The power dissipated in the regulator is the voltage across it $\times$ the current through it. Voltage across is 24V - 5V = 19V. Current (guesstimating): 10mA (ground current for the 78S05) + 60mA (few LEDs) + 10mA ($\mu$C + buzzer) = 80mA. Then

$P = 19V \times 80mA = 1.5W$

which is a lot for any package, and that's the minimum, you may be using more than that. I presume you use the TO-220 version, which has an $R_{THJ-AMB}$ (thermal resistance) of 50°C/W. This means that for every Watt you're dissipating the junction (the hot spots in the electronic die) will be 50°C hotter than the (free flowing) air around the package. The die temperature is allowed to go up to 150°C, but that's Absolute Maximum Ratings, so we'll keep it at a 130°C to be safe. Then

$T_{J} = T_{AMB} + 1.5W \times 50°C/W = 30°C + 75°C = 105°C$

This is the junction temperature, but the package is only a few degrees less hot ($R_{THJ-CASE}$ = 5°C/W). This is obviously too hot to touch; rule-of-thumb (no pun intended) is that around 60°C it becomes too hot to touch.

So that explains it. While in theory the values are still safe you may have a bit more dissipation $-$ our values are a bit conservative $-$, so that may explain the burnt smell.

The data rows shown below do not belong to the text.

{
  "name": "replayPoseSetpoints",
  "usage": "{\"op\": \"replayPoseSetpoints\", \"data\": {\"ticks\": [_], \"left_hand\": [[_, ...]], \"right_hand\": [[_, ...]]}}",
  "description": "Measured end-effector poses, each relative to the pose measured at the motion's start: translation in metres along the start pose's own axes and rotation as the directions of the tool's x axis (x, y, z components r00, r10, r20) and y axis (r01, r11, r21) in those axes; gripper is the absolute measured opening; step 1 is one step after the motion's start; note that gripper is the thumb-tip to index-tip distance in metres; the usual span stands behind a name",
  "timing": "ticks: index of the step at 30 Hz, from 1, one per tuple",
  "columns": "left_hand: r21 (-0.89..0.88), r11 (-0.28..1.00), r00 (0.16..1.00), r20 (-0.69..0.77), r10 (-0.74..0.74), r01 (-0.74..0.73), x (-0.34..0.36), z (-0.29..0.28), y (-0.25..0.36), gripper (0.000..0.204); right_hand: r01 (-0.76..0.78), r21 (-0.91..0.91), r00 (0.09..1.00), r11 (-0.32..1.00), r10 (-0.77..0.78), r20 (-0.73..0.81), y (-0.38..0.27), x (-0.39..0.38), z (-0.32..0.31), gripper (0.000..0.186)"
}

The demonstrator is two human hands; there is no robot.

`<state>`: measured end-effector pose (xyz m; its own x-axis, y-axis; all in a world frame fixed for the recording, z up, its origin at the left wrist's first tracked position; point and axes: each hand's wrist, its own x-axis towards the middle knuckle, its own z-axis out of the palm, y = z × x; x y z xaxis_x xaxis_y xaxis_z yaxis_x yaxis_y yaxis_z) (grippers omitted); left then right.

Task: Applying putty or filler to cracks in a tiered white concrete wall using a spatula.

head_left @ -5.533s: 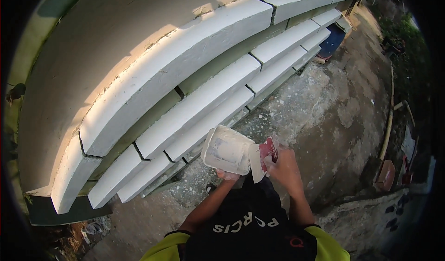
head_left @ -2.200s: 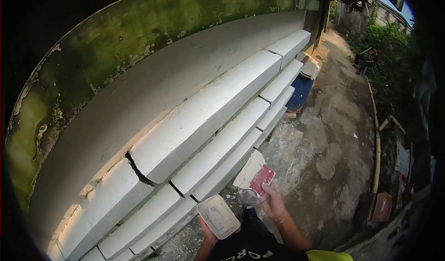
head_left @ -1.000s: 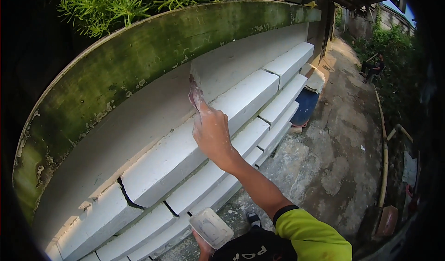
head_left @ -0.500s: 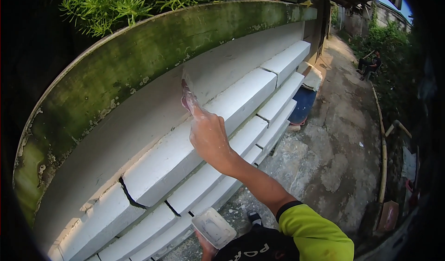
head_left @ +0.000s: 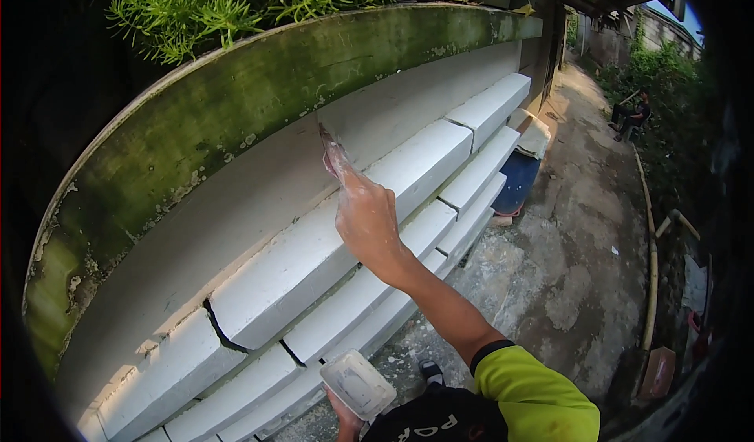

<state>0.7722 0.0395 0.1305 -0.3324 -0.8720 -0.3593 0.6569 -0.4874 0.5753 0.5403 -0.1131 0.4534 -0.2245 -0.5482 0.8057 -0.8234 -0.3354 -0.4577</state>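
Observation:
My right hand (head_left: 367,218), dusted white, reaches out over the white blocks. It is closed around a small reddish putty knife (head_left: 333,158) smeared with white, whose tip is at the pale grey wall (head_left: 259,179); its blade is mostly hidden. At the bottom, my left hand (head_left: 344,417) grips the side of a white rectangular tub (head_left: 358,385) with whitish paste residue inside. Several long white blocks (head_left: 290,273) lie in stepped rows below the wall, with dark gaps between some of them.
A mossy green concrete ledge (head_left: 236,104) overhangs the wall, with leafy plants (head_left: 188,10) above. Beyond the blocks stands a blue bucket (head_left: 514,181). A concrete path (head_left: 561,277) runs along the right, where a person (head_left: 631,116) sits. Bamboo poles (head_left: 650,261) edge the path.
My right hand has shifted slightly right and down along the wall with the putty knife. The tub in my left hand has moved slightly left.

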Motion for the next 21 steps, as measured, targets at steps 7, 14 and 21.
{"op": "replayPoseSetpoints", "data": {"ticks": [7, 14, 21], "left_hand": [[-0.024, 0.999, 0.997, -0.069, -0.025, 0.023, 0.003, -0.005, -0.007, 0.068], [0.024, 1.000, 0.999, -0.048, -0.013, 0.014, 0.004, 0.008, -0.014, 0.067], [0.040, 0.999, 0.997, -0.070, -0.028, 0.031, 0.002, 0.016, -0.015, 0.070]], "right_hand": [[-0.384, -0.156, 0.896, 0.910, 0.326, -0.302, 0.101, 0.076, -0.046, 0.049], [-0.200, -0.001, 0.977, 0.980, 0.199, 0.072, 0.004, 0.005, -0.008, 0.048], [-0.364, -0.091, 0.863, 0.927, 0.299, -0.407, 0.061, 0.048, -0.055, 0.041]]}}
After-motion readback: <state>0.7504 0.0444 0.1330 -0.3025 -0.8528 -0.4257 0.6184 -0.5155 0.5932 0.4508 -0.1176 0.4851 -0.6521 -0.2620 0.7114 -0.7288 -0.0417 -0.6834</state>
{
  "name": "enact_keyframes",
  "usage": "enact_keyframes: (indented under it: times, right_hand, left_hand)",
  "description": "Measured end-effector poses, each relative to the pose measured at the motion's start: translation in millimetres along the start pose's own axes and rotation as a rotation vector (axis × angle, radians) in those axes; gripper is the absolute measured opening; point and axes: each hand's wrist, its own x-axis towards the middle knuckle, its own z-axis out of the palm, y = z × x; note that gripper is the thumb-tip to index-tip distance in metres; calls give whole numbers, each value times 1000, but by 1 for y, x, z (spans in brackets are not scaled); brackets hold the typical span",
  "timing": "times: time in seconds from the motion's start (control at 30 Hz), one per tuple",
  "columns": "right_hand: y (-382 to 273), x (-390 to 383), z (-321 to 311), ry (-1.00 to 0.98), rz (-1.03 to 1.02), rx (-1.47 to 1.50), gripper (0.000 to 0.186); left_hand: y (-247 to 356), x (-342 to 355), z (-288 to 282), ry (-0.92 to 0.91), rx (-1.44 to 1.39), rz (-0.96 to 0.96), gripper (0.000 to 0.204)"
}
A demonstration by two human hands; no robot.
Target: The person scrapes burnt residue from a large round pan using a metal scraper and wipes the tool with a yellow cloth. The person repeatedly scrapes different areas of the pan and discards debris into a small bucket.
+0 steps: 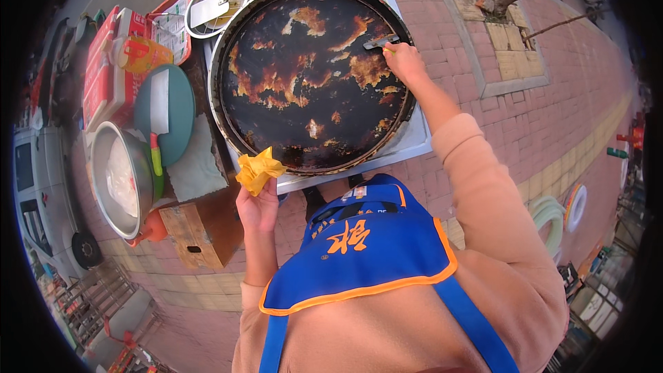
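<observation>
A wide round griddle pan (pixel 262 135) sits in front of me, its dark surface patched with brown and orange scorched areas. At its far right side my right hand (pixel 405 63) is closed round a scraper (pixel 378 42), whose flat metal blade lies against or just above the surface; I cannot tell which. My left hand (pixel 257 213) is beside the pan's near left edge, palm up. Its fingers hold a crumpled yellow cloth or paper (pixel 258 168), raised close to the rim.
Left of the pan are a green round board (pixel 181 110) with a cleaver (pixel 159 100) on it, a metal bowl (pixel 101 166) with something white inside, and red-and-white cartons (pixel 103 72). A steel basin (pixel 197 30) stands at the back left. A tree (pixel 507 4) grows at the right.
</observation>
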Motion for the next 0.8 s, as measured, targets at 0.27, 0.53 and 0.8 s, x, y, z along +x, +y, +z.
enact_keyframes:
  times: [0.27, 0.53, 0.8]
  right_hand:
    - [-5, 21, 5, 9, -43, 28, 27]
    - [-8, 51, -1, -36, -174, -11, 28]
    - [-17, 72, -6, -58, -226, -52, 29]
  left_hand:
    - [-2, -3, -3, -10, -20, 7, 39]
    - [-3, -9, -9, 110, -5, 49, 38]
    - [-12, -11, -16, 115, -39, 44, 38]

What can be done about it?

Use a switcher (SMPS). This is the nicest solution. Switchers have a high efficiency, for the rated voltages possibly over 85%, so the dissipation will be a lot lower. For the guesstimated load it will be far less than 100mW. Today's switchers are easy to use, but need some attention when selecting components and for the PCB layout. These are important to the efficiency, the board layout is also important towards radiation. This is a ready-built module Jay and also Russell referred to, but here compared with the size of a TO-220:

This module is available for USD 10, so it's probably not worthwhile to roll your own.

Other solution: use a heat sink, preferably not a small clip-on, with sufficient heat paste to ensure proper thermal contact. This one has a thermal resistance of 3.1°C/W (down from 50°C/W!) and can dissipate 9W at a 60°C temperature rise.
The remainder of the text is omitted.